YOUR OBJECTIVE: Take the line that contains "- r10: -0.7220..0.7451" and each line after it in the material below, and transcribe them exactly, stopping at the end.

----------------------------------------

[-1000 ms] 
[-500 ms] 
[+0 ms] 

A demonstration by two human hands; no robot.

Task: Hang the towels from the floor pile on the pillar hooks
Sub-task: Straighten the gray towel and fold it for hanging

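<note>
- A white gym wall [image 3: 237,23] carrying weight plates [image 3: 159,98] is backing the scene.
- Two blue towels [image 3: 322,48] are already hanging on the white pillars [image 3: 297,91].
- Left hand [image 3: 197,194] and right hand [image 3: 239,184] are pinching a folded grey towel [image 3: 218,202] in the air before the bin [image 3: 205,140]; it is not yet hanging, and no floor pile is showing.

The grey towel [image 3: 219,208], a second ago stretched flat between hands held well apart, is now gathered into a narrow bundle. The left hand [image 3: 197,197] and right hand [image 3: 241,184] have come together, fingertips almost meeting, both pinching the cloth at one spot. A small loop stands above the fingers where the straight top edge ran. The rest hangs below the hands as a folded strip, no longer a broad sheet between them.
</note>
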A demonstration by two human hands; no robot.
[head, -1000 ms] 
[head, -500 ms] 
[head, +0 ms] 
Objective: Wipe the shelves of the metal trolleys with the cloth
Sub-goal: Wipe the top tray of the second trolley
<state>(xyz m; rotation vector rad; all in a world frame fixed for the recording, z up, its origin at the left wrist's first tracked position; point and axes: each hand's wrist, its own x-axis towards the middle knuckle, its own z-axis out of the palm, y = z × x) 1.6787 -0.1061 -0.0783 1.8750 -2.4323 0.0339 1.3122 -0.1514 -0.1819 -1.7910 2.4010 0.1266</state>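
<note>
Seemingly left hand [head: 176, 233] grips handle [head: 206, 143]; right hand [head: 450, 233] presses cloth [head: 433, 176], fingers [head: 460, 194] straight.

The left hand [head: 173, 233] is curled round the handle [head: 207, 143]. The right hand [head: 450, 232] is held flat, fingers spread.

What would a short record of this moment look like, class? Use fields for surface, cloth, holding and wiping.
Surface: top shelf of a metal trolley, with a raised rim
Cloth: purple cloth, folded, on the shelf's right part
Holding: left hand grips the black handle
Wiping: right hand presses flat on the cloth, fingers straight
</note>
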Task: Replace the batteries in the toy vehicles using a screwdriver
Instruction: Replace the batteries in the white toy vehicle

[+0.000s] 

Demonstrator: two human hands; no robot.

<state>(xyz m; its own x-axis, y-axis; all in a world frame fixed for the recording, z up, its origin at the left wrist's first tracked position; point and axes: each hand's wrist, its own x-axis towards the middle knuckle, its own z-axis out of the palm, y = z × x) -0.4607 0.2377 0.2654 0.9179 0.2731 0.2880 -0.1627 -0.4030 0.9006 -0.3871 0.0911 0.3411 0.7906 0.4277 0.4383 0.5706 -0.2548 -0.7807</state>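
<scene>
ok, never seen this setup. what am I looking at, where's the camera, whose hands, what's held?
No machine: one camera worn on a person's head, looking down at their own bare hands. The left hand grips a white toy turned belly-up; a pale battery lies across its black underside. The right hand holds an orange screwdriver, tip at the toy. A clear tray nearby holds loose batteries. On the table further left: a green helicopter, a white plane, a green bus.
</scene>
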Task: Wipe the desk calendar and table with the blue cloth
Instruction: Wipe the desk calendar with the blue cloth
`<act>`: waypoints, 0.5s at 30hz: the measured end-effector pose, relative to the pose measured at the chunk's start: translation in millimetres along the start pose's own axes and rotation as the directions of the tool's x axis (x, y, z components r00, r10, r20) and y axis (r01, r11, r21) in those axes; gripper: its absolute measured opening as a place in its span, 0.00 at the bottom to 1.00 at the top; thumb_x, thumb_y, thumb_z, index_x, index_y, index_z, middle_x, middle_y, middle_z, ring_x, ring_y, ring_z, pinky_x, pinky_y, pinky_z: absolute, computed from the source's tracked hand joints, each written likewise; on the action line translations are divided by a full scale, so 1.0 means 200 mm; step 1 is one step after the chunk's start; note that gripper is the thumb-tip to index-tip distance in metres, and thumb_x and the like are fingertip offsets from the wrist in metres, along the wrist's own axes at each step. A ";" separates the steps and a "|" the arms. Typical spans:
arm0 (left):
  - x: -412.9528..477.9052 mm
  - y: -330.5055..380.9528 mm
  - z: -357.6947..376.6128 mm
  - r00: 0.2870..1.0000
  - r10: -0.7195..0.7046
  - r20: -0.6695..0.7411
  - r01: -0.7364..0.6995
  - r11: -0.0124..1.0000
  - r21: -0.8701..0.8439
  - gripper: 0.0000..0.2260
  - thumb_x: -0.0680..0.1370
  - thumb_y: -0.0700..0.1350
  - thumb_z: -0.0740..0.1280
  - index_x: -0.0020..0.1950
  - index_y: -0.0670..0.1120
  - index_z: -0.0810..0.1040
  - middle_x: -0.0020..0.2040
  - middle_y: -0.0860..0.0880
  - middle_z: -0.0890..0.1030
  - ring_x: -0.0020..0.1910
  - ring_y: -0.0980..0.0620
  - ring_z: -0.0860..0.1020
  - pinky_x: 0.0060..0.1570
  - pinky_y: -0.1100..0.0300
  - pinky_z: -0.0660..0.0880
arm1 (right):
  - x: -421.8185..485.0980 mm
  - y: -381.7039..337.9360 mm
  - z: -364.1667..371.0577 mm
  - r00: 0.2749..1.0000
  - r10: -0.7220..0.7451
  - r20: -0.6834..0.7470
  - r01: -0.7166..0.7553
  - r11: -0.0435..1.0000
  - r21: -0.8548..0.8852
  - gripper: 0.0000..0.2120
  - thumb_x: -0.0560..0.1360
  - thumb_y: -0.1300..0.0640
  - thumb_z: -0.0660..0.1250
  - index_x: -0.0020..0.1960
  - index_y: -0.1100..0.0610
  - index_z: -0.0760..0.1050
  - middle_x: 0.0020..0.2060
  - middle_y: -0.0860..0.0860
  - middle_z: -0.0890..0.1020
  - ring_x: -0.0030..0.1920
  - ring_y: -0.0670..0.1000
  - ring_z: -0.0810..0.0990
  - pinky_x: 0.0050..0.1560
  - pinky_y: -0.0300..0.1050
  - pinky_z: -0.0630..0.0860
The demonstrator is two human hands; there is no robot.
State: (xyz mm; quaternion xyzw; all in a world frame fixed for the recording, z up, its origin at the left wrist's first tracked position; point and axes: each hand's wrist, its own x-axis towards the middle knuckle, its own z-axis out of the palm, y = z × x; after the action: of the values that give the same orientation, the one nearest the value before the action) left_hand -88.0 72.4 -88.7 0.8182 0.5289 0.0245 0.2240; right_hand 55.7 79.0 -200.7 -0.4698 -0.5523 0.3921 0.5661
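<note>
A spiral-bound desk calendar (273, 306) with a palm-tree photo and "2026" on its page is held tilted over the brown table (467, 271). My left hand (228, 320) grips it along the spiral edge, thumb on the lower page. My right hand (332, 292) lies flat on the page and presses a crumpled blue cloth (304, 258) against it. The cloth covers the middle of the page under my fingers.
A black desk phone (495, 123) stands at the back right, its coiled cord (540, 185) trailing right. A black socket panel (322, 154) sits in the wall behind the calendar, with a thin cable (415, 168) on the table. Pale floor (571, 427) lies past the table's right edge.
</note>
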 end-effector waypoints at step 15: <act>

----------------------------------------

YOUR RESPONSE:
  - r10: -0.7220..0.7451
  - r20: -0.6834..0.7470
  - r01: -0.7166..0.7553
  - r11: -0.0435..1.0000
  - r21: -0.8548..0.8852
  - gripper: 0.0000..0.2120
  - thumb_x: -0.0560..0.1360
  - thumb_y: -0.1300..0.0640
  - thumb_z: -0.0660..0.1250
  - index_x: -0.0020..0.1960
  - index_y: -0.1100..0.0610
  - index_z: -0.0760..0.1050
  - middle_x: 0.0020..0.2060
  - middle_y: -0.0860..0.0860
  - middle_z: -0.0890..0.1020
  - ring_x: -0.0030..0.1920
  - ring_y: -0.0670..0.1000
  - ring_z: -0.0810..0.0990
  - pinky_x: 0.0050..0.1560
  - pinky_y: -0.0300..0.1050
  - pinky_z: -0.0630..0.0860
The demonstrator is two human hands; there is no robot.
State: (xyz mm; quaternion xyzw; all in a world frame fixed for the recording, z up, its origin at the left wrist's first tracked position; point and axes: each hand's wrist, its own x-axis towards the middle knuckle, its own z-axis out of the palm, y = z × x; after the action: of the values that give the same orientation, the one nearest the value before the action) left_hand -88.0 72.4 -88.7 0.8182 0.5289 0.0245 0.2240; right_hand 55.7 79.0 -200.7 -0.4698 -0.5523 0.3921 0.5661
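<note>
A spiral-bound desk calendar (273, 306) with a palm-tree photo and "2026" on its page is held tilted over the brown table (467, 271). My left hand (228, 320) grips it along the spiral edge, thumb on the lower page. My right hand (332, 292) lies flat on the page and presses a crumpled blue cloth (304, 258) against it. The cloth covers the middle of the page under my fingers.
A black desk phone (495, 123) stands at the back right, its coiled cord (540, 185) trailing right. A black socket panel (322, 154) sits in the wall behind the calendar, with a thin cable (415, 168) on the table. Pale floor (571, 427) lies past the table's right edge.
</note>
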 end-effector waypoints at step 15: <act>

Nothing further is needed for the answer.